Pete King, who wears his long blond hair in dreadlocks, is indeed fond of removing his T-shirt in the name of comfort on a hot day, but also admits "it helps with sales."

With such a large cast/family, the producers figure it would be best to label everyone out of the gate. Pete is not only the hot brother, but also "the Human Harvester," which, thankfully, means he is human and harvests crops quickly -- not that he harvests humans.

Eldest brother Joe is the "Boss Man." He runs the show. Next is Tim, "the Farmer." Tim is shown nurturing thousands of seedlings so they'll be ready for planting in the spring. He's also the one who apparently decides what will be grown; we're told the farm dabbles in almost 90 different varieties of produce.

There's also Dan, the "Utility Man." Lisa, the "Mama Bear," toils in the fields and in the bakery with lone daughter Elizabeth. Other siblings all pitch in to work and are introduced briefly in the pilot, including the youngest, Ben, who has Down syndrome.

The pilot is 30 minutes long, not enough time to properly establish a who's who with a family this large. Look for more plot and character development in future episodes. And as the series continued shooting over the unusually hot, dry summer here, there was an ominous foreboding when Tim said, in a segment filmed last spring, "Mother Nature does call the shots."
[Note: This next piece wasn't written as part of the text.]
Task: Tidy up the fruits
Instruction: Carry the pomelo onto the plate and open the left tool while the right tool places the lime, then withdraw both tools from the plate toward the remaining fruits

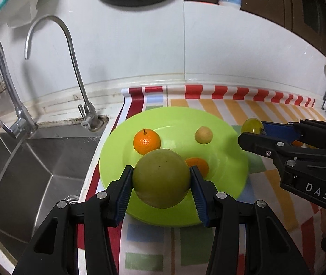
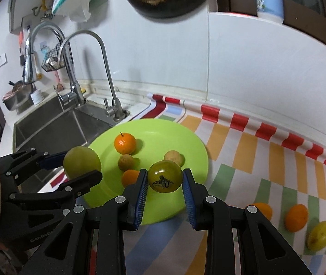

In fact, Mother Nature already has gotten a word in. A viewing party of the show that had been scheduled for Saturday at the Middlesex Township Volunteer Fire Department has been postponed due to storm damage from several weeks ago.

From beautiful shots of the family working late in the fields to Lisa assembling tomato-and-basil pies for the shop, the Kings make it clear that farming is in their blood.

"We don't expect to get rich," Tim says. "We do it because we love it."